The state of exception generated by the COVID-19 pandemic has revealed the fragility of the social model of the large European countries - including Italy - both externally and internally. On the external level, the crisis in the logistics and production systems has overturned the prospects of the globalisation process, calling into question many consolidated certainties. Internally, on the other hand, the suspension of many individual freedoms - and the consequent compression of certain rights to the advantage of choices based on solidarity - has marked an element of profound discontinuity with respect to the last three decades. In both contexts - internal and external - the State has once again presented itself as a leading actor in the major economic and social transformations. And in all of this, it has also rediscovered itself as the main actor on which the task of protecting the most fragile sections of the population, including the elderly, has been placed - although the numerous and sometimes tragic limits to the action of its institutions have emerged.
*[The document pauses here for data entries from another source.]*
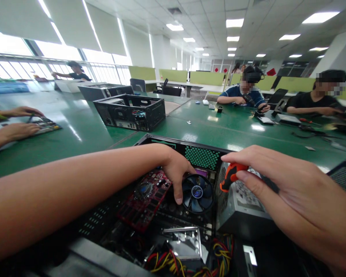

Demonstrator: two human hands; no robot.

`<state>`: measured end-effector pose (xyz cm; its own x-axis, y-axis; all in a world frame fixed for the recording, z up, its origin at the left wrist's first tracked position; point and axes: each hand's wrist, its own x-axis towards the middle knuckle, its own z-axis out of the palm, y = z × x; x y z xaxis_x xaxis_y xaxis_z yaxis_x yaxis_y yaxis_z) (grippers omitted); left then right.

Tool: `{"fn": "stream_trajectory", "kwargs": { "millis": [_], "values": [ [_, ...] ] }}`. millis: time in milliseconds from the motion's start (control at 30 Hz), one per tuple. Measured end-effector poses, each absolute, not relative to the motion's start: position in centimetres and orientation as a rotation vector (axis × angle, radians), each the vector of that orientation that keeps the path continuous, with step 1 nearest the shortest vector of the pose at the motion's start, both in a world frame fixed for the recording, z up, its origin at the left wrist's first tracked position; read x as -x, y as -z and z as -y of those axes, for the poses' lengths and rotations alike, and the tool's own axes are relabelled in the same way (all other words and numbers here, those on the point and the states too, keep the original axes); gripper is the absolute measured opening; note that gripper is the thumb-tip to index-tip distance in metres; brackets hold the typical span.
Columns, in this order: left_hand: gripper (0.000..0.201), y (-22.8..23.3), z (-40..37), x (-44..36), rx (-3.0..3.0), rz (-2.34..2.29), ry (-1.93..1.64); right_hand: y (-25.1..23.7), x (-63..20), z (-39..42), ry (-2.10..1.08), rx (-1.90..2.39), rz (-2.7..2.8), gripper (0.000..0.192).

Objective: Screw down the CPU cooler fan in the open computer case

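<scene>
An open computer case (203, 154) lies in front of me on the green table. Inside it, my left hand (178, 169) reaches to the CPU cooler (197, 193), a round black fan, with thumb and fingers at its left edge. My right hand (294, 192) pinches an orange and black screwdriver (231, 177) by its handle above the power supply (245, 207); the shaft is not visible. Left of the fan sits a red graphics card (145, 196). Coloured cables (173, 263) and a shiny metal bracket (184, 242) lie nearest me.
A second open case (129, 111) stands further up the table, with another (103, 91) behind it. At the left, another person's hands (20, 123) work on a circuit board (47, 125). Two people sit at the far right among parts and cables (317, 134).
</scene>
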<state>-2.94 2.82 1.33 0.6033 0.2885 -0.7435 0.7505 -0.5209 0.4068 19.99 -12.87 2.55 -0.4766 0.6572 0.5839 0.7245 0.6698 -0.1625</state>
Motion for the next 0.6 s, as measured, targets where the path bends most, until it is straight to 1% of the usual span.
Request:
{"fn": "stream_trajectory", "kwargs": {
  "millis": [433,600],
  "values": [
    [0.096,-1.54,-2.73,2.91,-2.098,-0.801,0.806,-2.63,-19.83,12.49,0.075,1.071,2.297,0.03],
    [0.097,-1.5,-2.6,2.86,-2.128,-0.806,0.797,-2.73,-19.85,12.56,0.046,1.071,2.327,0.027]
  ]
}}
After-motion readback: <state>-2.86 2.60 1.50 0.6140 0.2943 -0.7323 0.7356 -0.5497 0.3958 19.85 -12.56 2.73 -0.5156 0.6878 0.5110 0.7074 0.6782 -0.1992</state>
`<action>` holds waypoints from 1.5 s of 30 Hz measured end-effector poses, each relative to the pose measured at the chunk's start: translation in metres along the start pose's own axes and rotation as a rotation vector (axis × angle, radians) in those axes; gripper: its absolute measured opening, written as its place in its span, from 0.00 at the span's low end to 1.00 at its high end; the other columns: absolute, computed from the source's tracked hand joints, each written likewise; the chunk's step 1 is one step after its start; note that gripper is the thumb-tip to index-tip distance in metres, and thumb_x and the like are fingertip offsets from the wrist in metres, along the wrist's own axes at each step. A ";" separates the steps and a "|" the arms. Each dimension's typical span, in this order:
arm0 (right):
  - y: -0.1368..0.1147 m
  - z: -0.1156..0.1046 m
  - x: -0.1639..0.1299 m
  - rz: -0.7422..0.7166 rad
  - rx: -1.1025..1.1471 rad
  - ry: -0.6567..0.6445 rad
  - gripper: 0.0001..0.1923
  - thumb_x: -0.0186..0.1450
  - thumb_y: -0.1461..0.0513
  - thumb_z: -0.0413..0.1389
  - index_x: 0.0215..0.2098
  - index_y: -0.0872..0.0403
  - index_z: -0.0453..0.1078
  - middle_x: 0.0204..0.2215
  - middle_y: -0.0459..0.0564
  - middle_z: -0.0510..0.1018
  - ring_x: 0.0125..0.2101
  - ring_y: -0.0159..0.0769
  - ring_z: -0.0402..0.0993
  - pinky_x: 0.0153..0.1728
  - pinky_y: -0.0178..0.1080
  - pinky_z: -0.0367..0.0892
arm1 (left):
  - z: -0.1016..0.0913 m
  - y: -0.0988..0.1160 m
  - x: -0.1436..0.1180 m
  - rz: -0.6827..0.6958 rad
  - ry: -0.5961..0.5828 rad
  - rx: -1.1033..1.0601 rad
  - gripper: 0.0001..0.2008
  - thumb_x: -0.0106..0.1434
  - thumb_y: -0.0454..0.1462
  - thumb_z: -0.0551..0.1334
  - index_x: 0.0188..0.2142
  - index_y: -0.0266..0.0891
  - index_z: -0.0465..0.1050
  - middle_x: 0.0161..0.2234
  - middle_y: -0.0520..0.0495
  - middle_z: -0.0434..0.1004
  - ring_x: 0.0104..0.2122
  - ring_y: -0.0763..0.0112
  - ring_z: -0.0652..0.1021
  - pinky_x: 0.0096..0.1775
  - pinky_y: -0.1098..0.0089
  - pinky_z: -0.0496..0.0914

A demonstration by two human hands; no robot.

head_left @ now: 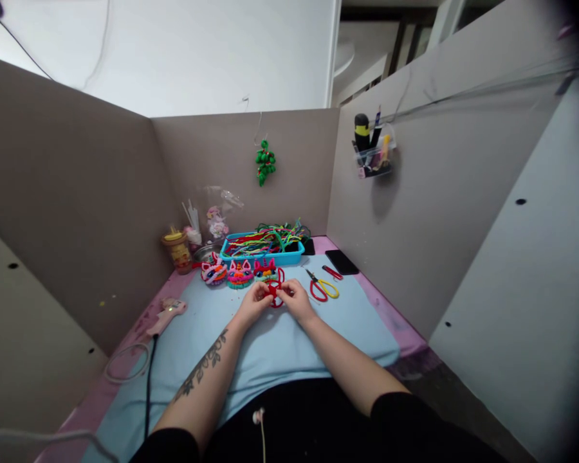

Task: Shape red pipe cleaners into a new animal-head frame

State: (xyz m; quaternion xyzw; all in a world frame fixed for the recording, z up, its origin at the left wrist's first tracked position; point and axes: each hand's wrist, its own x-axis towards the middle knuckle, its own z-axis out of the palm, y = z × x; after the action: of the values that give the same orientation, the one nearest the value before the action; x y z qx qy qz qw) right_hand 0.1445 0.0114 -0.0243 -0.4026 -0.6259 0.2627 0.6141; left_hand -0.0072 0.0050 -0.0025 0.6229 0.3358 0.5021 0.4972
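Note:
Between my two hands is a red pipe cleaner piece [273, 292], bent into loops, with one loop standing up above my fingers. My left hand [255, 302] pinches it from the left side. From the right, my right hand [294, 299] pinches the same piece, fingertips close to the left ones. Part of the red piece is hidden behind the fingers. Just beyond my hands sit three colourful fuzzy animal heads: a pink and purple one [214, 272], a pink and orange one [240, 274], and a red one [264, 269].
A blue tray [289, 259] of coloured pipe cleaners stands at the back. Right of my hands lie scissors [324, 287], a red cutter [332, 272] and a black phone [341, 262]. A pink glue gun [168, 314] with its cord lies left, near a lidded cup [177, 253]. Partitions enclose the table.

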 end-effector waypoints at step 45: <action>0.015 0.002 0.006 0.231 0.193 -0.002 0.11 0.52 0.54 0.59 0.23 0.54 0.71 0.41 0.52 0.71 0.45 0.41 0.67 0.50 0.43 0.58 | 0.001 -0.009 0.000 0.055 0.052 0.107 0.14 0.51 0.37 0.65 0.38 0.35 0.73 0.33 0.45 0.78 0.32 0.67 0.77 0.38 0.67 0.70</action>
State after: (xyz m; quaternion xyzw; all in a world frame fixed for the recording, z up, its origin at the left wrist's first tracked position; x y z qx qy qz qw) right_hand 0.1456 0.0243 -0.0335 -0.4107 -0.5479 0.3909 0.6152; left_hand -0.0058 0.0073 -0.0106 0.6443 0.3575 0.5128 0.4406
On the level of rules and law, the new role of the State and the continuing pandemic crisis have marked a decisive turning point in the debate on the balance between freedom and solidarity in all fields, thus marking the transition from a scheme aimed at efficiency and competition according to the common rules of the market, to a different one, oriented towards strengthening the sustainability and resilience of the social structures of our country, even before the economic ones, with profound legal implications. A debate has been reopened on rights, on their balancing and on the elaboration of new sustainable social models capable of relaunching a new season of the Welfare State.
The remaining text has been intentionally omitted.